Glanz, Tristesse, Provinz
Stell‘ Dir vor, Du gehst ins Ludwig Forum Aachen, und da sind mehrere hundert Leute. Nein: Du bist nicht in eine erfolgreiche Ausstellung und für LuFo-Verhältnisse geradezu sensationelle Besucherzahlen geraten. Solche Events gab es mal. Früher. Ziemlich lange ist das her, leider.
Ja: Du besuchst natürlich ein Konzert. So wie am Samstagabend. Was für eine schöne, eine gute, eine ausgezeichnete Idee des Sinfonieorchesters Aachen. „BAROCK IN FUSION“ lautet der Titel: Barock rockt! Das Sinfonieorchester und eine Jazz-Formation mit den wunderbaren Musikern Herbert Walser-Breuss (Trompete und Flügelhorn), Thor-Harald Johnsen (Laute, Chitarrone, Barockgitarre), Florian King (Bass), Tobias Steinberger (Percussion) und der einzigartigen Winnie Brückner unter der musikalischen Leitung von Benjamin Bayl – sie geben dem Forum jenen Esprit und Glanz, die es eben zu mehr als „nur“ einem Museum machen. Da haben die Könnerinnen und Könner des Aachener Orchesters phantastische Partner gefunden. Ein perfekter Abend mit Musik aus der Barockzeit und Jazz: Das konfigurieren die Künstlerinnen und Künstler zu einer Musik von einem Klangfarben-Reichtum, den man einfach nur genießen kann. Ein großes Geschenk!
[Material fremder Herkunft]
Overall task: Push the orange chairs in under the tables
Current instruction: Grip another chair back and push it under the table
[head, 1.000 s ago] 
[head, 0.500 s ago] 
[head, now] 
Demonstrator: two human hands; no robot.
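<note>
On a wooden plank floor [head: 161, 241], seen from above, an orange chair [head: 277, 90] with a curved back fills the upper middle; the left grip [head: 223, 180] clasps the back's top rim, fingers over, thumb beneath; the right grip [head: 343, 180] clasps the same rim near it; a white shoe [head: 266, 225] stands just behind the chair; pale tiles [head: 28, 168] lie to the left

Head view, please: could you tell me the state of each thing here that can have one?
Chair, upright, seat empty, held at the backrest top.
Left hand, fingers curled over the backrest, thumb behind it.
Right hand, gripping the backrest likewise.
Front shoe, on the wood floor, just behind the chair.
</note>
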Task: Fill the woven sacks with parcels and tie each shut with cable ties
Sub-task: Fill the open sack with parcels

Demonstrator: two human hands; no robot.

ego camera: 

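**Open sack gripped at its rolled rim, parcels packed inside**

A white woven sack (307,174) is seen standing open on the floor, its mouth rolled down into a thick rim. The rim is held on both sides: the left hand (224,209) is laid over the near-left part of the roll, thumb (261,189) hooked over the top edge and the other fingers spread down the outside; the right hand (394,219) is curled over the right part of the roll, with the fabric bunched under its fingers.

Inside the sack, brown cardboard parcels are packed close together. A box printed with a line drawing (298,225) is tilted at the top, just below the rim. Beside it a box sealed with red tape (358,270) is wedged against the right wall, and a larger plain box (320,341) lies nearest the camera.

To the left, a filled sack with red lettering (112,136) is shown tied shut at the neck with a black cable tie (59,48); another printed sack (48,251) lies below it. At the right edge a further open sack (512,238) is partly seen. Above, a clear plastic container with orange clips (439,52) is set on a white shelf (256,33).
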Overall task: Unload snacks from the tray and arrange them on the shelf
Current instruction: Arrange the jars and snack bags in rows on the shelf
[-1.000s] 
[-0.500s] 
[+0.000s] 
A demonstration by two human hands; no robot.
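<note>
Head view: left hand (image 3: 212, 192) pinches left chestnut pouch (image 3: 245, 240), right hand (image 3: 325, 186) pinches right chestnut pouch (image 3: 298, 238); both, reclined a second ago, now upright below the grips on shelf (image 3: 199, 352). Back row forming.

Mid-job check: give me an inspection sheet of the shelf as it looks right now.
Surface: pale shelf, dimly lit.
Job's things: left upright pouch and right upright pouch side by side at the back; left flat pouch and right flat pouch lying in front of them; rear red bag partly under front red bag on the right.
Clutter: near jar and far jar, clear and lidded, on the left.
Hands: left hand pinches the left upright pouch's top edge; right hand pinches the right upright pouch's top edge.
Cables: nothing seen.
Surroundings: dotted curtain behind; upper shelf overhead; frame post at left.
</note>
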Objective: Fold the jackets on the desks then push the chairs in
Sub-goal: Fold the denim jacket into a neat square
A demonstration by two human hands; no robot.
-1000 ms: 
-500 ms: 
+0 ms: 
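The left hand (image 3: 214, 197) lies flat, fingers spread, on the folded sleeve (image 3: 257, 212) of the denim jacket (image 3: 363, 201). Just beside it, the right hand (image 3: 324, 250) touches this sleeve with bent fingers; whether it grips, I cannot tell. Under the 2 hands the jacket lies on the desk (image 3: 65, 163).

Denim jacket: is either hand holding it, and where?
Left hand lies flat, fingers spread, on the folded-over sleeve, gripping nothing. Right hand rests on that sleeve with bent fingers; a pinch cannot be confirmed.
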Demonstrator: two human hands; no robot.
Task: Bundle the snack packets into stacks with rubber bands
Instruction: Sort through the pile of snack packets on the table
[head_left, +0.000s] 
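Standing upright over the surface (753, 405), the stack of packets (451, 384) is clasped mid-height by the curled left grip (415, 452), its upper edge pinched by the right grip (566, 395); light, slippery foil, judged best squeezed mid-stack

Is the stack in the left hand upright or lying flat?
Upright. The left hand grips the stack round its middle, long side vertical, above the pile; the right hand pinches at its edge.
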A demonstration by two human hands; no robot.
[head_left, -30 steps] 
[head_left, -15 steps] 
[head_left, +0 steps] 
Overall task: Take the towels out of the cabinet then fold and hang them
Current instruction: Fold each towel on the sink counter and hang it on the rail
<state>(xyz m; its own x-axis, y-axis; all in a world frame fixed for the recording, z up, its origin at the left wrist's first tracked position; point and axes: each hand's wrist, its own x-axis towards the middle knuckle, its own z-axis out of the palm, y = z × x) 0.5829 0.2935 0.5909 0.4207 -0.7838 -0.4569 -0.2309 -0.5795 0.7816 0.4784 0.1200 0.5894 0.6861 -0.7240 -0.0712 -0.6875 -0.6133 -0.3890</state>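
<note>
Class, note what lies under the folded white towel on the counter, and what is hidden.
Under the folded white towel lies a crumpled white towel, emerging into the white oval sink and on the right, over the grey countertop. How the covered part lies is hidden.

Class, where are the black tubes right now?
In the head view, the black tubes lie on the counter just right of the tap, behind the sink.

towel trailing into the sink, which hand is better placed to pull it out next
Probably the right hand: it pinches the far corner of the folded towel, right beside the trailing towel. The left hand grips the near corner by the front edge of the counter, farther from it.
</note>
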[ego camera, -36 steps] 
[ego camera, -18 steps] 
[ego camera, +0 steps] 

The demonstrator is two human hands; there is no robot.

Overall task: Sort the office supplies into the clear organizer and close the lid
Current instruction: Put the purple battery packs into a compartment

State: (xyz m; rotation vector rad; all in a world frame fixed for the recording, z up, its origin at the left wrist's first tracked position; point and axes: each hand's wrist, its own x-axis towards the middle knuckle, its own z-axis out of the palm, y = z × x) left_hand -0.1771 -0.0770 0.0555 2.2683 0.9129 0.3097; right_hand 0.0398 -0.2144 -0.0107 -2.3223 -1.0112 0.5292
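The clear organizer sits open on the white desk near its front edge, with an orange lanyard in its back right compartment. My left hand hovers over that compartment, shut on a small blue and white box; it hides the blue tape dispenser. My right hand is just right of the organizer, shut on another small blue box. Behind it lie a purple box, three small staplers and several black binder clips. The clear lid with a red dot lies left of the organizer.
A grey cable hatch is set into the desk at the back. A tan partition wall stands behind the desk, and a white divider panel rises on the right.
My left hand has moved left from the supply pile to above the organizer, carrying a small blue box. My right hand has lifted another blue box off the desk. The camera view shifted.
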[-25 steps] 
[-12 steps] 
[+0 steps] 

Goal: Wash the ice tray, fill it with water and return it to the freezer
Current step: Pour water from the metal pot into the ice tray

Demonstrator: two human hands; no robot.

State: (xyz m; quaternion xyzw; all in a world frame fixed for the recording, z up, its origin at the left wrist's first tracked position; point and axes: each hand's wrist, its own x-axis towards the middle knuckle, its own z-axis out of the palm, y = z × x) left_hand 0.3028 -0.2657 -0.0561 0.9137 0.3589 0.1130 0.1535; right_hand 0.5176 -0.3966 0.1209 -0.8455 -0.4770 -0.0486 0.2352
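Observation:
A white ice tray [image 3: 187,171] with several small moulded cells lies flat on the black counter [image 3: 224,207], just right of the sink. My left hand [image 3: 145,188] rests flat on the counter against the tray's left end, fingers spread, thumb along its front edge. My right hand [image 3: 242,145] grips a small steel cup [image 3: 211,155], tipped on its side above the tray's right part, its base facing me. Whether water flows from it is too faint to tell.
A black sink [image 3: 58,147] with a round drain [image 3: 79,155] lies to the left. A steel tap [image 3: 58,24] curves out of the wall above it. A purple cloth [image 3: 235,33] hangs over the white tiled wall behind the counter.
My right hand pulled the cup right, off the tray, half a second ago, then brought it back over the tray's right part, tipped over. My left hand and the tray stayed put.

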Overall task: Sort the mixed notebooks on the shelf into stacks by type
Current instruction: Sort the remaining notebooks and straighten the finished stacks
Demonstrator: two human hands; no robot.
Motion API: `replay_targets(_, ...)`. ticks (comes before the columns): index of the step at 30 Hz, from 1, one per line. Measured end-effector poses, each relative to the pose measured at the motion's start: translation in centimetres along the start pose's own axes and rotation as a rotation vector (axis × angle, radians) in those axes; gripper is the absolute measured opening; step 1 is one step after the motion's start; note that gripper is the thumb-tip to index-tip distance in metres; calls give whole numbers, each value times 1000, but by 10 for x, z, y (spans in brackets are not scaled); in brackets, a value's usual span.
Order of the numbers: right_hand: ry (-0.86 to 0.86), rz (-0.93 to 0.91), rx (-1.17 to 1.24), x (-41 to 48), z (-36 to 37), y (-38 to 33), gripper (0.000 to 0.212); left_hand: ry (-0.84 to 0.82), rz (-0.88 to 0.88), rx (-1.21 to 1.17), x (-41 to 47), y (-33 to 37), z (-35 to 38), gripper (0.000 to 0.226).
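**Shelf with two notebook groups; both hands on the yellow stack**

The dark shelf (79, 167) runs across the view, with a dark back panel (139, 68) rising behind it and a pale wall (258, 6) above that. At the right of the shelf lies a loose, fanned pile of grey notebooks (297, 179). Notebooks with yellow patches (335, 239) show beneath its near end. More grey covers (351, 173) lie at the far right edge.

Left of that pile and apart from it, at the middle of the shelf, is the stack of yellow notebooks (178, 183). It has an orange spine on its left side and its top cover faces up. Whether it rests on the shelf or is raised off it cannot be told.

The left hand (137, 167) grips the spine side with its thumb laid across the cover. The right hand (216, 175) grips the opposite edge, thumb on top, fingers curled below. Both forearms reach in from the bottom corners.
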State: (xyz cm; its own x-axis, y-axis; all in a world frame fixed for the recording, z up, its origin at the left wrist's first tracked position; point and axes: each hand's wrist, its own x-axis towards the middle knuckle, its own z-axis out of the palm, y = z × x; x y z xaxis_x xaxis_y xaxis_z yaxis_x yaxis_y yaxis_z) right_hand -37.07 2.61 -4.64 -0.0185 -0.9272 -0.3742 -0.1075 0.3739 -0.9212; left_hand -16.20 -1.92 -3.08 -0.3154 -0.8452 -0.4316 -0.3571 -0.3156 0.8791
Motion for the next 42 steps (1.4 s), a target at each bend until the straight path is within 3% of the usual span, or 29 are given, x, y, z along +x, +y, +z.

Wie kühl, kalt, unaufmerksam und ohne jede Ambition ist da die Visitenkarte des Hauses: Die Besucherin und der Besucher wandeln durch ein Foyer, das eigentlich keins ist, sondern ein Abstellraum für (jedenfalls an diesem Abend) nicht benötigte Tische und Stühle, das Stillleben könnte heißen: Stuhl- und Tischdesign in Weiß mit rotem Feuerlöscher. Hier überzeugt das gesamte Präsentationstalent des LuFos mit gewiss beabsichtigtem weil künstlerisch wertvollem Minimalismus.
Hier war mal ein Restaurant, dann wurde der Eingangsbereich samt Foyer für einige hunderttausend Euro aufwändig umgebaut, um endlich den üblichen Öcher Leuchtturm-Ansprüchen zu genügen. Der Besucher wurde fortan durch den Shop in die Ausstellung geführt, und es gab einen Getränkeautomaten und sogar auch draußen Sitzgelegenheiten.
Zurück zu Samstagabend. Man gelangt schnurstracks durchs Foyer und bis zur Mulde, da ausgestellte Kunst großflächig an diesem Abend nicht stattfindet. Der weite Raum ist – besenrein sauber – gestalterisch überwiegend sich selber überlassen. Aber er wirkt enorm – Titel: Kunst der Leere. Wo man bei einem kulturaffinen Publikum für das Haus und seine grandiosen Werke mit allen Registern eines professionellen Marketings hätte werben können: nichts. Auch während der Pause bleibt es dunkel und ungastlich. Man fühlt sich eher an die Tiefebene eines Parkhauses erinnert als an ein vor Kreativität strotzendes lebendiges Forum. Und da auch kein Getränk zum Verkauf angeboten wird, geht man lieber raus. Vor die Tür. Durch den leergeräumten Ex-Shop, der sich jetzt auf eine kleine Thekennische, Ticketverkauf inklusive, beschränkt. Sagen wir positiv: focussiert.
Da springt einem aus den Kulissen dermaßen großformatiges Desinteresse entgegen, dass es schon peinlich wirkt. Eine Besucherin nennt es empört: provinziell. Aber das mag ich nicht glauben; denn das Forum für Internationale Kunst wird mit dieser düsteren Tristesse-Installation gewiss etwas kulturell Hochstehendes beabsichtigt haben. Was, weiß ich nicht, weil ich es (noch) nicht verstanden habe. Entschuldigen Sie bitte dieses eigentlich unverzeihliche Versäumnis! Das ist nun wirklich provinziell.
Fotos: media-mathieu
Ein Gedanke zu „Glanz, Tristesse, Provinz“
Jeder Satz: so wahr. Die Kritik: so treffend. Das Fazit: Für eine Kulturstätte mit höchstem Anspruch: nur peinlich und fahrlässig unambitioniert. Aber provinziell? Die Provinz ist besser als ihr Ruf. Die Provinz hat ganz oft mehr zu bieten. Zumeist keine Weltkunst, aber zumindest Wilkommenskultur.